High energy, an upbeat and contemporary arrangement of an old favorite and a director who couldn’t stand still brought a crowd to its feet and a regional win to a Missouri Baptist choir.
Faith Celebration Choir from Faith Baptist Church, Festus, won the St. Louis regional round in Verizon’s “How Sweet the Sound” competition to name this year’s “Best Choir in America.”
The audience and judges alike didn’t expect the choir’s energy, Faith’s music minister Michael Nickelson said. The choir, dressed in black formal attire --- men in tuxedoes and women in floor-length gowns --- took the stage and began the song slowly.
“As we stepped out in our formal wear, people were expecting to hear an anthem or a traditional hymn,” Nickelson said. “The audience and the judges thought we would be traditional…but from the moment we started, they knew we were different.”
The choir offered Nickelson’s arrangement of “Soon and Very Soon,” and was the last group to perform in the competition.
Gospel singer and songwriter Lisa Kimmey-Winans, who performed at the event at the Scottrade Center on Sept. 21, agreed, calling Faith’s choir “the surprise of the night.”
“They came out in super-elegant black attire and began to sing a very austere version of the song [“Soon and Very Soon”], which was lovely,” Kimmey-Winans wrote in her blog posted on the contest site (www.howsweetthesound.com).
“However, they started to move and then the band broke out in a Proud Mary-like feel and whoa! The whole audience was on their feet and they sang that song for all it was worth!”
Early in the performance, Nickelson whipped off his tuxedo jacket. He moved back and forth across the stage, pulling every energy-laden chord from choir members and encouraging them to move with the music.
Faith Celebration won in its category and was named best overall, beating seven other choirs to take the top spot. The choir’s performance also garnered the People’s Choice Award by audience vote. The choir took home $15,000, and each member received a new cell phone and gift card.
Eight choirs competed in the St. Louis region --- four each in the large church and small/medium church categories. In the large church category, the Faith Baptist choir faced Metropolitan Community Church of Greater St. Louis Choir, Metropolitan Inspirational Mass Choir from Metropolitan Missionary Baptist Church in Jennings and the New Sunny Mountain Missionary Baptist Church Chancel Choir in St. Louis.
Small/medium churches included three St. Louis choirs --- Higher Heights Christian Church Music Ministry, Liberty Community Worship Center Choir and Tabernacle of Praise Seventh Day Adventist Church Choir. The fourth entry, Rezonate from Church of the Resurrection, is based in Leawood, Kan.

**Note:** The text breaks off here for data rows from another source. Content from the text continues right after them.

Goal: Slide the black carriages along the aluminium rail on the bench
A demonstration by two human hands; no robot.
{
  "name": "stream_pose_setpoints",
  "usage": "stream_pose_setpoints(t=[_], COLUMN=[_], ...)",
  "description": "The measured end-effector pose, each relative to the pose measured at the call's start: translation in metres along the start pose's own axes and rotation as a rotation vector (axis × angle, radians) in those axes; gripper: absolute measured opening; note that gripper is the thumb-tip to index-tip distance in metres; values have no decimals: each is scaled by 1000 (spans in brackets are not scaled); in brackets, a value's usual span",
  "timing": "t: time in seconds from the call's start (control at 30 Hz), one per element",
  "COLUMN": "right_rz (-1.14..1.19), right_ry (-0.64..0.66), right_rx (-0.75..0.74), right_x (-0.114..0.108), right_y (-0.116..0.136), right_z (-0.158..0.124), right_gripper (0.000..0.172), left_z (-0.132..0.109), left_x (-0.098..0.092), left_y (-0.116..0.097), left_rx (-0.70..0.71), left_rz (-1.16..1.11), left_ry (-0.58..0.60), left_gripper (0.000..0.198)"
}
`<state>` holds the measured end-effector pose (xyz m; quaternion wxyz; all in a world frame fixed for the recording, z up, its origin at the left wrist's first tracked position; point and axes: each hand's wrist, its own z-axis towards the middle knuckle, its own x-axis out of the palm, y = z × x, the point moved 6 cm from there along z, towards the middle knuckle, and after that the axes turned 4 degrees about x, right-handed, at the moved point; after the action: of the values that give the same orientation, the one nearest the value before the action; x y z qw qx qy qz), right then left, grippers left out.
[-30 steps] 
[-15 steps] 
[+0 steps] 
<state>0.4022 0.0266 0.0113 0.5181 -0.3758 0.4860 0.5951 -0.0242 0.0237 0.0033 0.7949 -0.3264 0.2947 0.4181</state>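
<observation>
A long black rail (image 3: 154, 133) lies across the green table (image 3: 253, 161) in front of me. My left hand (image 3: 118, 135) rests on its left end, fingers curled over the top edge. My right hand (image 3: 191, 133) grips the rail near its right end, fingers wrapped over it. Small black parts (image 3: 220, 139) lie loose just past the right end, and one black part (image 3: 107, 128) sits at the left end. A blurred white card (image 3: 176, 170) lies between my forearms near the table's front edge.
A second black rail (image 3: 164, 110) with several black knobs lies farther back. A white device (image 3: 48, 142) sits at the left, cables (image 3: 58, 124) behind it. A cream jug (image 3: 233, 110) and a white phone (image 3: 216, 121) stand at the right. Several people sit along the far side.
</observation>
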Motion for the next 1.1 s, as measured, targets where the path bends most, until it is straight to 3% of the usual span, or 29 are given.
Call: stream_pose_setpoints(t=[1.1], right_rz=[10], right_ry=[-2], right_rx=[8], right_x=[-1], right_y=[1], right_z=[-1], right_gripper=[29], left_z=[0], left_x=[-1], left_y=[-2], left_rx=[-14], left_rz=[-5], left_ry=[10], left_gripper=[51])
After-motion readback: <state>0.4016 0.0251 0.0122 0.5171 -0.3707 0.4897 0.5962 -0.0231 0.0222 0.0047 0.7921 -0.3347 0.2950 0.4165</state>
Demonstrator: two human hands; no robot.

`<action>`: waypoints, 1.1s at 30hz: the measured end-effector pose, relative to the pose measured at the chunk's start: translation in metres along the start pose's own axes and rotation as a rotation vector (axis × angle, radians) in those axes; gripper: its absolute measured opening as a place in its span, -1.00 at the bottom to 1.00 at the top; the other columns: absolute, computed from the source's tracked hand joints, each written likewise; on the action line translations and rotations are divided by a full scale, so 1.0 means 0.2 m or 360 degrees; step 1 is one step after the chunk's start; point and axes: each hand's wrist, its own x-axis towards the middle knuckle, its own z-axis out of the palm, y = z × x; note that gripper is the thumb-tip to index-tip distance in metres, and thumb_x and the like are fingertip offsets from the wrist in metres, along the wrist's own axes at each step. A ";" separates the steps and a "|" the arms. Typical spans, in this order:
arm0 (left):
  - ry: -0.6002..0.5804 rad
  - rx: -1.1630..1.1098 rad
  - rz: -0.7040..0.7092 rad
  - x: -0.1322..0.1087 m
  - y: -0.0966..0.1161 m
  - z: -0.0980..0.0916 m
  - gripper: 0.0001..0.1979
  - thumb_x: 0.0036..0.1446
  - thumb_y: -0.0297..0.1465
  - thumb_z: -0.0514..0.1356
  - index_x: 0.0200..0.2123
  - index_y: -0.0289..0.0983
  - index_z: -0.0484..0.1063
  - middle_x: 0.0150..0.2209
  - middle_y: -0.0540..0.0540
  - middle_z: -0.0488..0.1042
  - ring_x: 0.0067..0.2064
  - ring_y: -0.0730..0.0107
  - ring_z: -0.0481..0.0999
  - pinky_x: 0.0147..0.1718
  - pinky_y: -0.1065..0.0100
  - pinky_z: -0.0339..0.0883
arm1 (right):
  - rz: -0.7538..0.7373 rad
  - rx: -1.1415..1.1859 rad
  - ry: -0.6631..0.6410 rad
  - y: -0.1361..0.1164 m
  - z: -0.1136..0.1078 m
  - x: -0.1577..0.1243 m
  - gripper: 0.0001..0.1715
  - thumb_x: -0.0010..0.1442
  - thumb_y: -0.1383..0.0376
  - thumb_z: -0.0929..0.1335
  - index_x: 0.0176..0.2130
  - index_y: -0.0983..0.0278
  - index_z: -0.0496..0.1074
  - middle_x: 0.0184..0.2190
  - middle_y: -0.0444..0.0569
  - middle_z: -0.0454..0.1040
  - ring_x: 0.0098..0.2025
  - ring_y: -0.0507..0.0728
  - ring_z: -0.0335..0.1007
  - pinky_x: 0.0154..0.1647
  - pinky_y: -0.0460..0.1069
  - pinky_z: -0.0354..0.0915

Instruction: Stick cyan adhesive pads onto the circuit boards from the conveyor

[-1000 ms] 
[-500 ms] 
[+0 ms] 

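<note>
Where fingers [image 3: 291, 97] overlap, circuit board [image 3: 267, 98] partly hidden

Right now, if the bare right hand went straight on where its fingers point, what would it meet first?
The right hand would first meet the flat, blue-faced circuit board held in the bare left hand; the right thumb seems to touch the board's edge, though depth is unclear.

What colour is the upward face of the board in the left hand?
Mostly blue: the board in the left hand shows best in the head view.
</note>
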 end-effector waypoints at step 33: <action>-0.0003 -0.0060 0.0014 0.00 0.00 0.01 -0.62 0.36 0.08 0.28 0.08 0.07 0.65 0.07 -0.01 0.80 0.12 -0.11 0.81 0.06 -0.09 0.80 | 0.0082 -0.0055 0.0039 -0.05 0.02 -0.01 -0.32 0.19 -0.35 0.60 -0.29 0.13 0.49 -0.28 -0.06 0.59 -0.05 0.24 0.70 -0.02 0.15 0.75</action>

Enthused by the diversity the Verizon event attracts, Nickelson was impressed that the audience responded to Faith’s all-white choir. “There was no racial barrier. When a reporter asked the judges why, they responded, ‘because music breaks all barriers,’” Faith’s minister of worship said.
Kimmey-Winans expressed similar feeling on her blog. “It has been incredible to see choirs consisting of different ethnicities, age demographics and styles all coming together and sharing in this event. It really speaks to the unifying power of gospel music,” she wrote.
When asked why the Faith Baptist choir chose to enter the contest, Nickelson said, “I saw the promotion and thought it would be a good competition. I thought it would be a good opportunity for our choir.”
The performance, which can be viewed on the event, the church and Word&Way Web sites, has attracted attention and garnered the choir several requests to perform.
Nickelson hesitates to accept too many. “We want to keep our focus on worship, not to become a performance choir,” he said.
Verizon plans to continue offering the competition in the years ahead. What began as an individual’s idea has blossomed into an event that reaches into 11 major cities.
Company spokesperson Erica Sevilla explained that the competition started with one of the firm’s marketing consultants in the South who wanted to create an event that would foster community participation.
“He realized that gospel music is something people are very passionate about and began looking for a way to connect with people. In all religious backgrounds, there are people who enjoy gospel music,” Sevilla said.
The event began with a pilot in Memphis on Oct. 6, 2007.
To compete in this year’s event, choirs submitted a video performance for the first round. Judges chose top choirs in each region to compete in live performances in the 11 selected cities.
The overall winner in each regional city -- Houston, St. Louis, Washington, D.C., Philadelphia, Newark, Detroit, Chicago, Atlanta, Memphis, Los Angeles and Oakland -- receive an all-expense-paid trip to Detroit where they will compete for the national title on Nov. 7.
Verizon’s charity, Hopeline, benefits from the event as well. The firm encouraged each participating church to collect and donate no-longer-used cell phones. The phones are sold to a recycling company, and money earned is used for new wireless phones and airtime for victims of domestic abuse. Verizon also donates funds to shelters and domestic abuse programs.
Choirs in the St. Louis regional contest collected 1,409 phones for the project.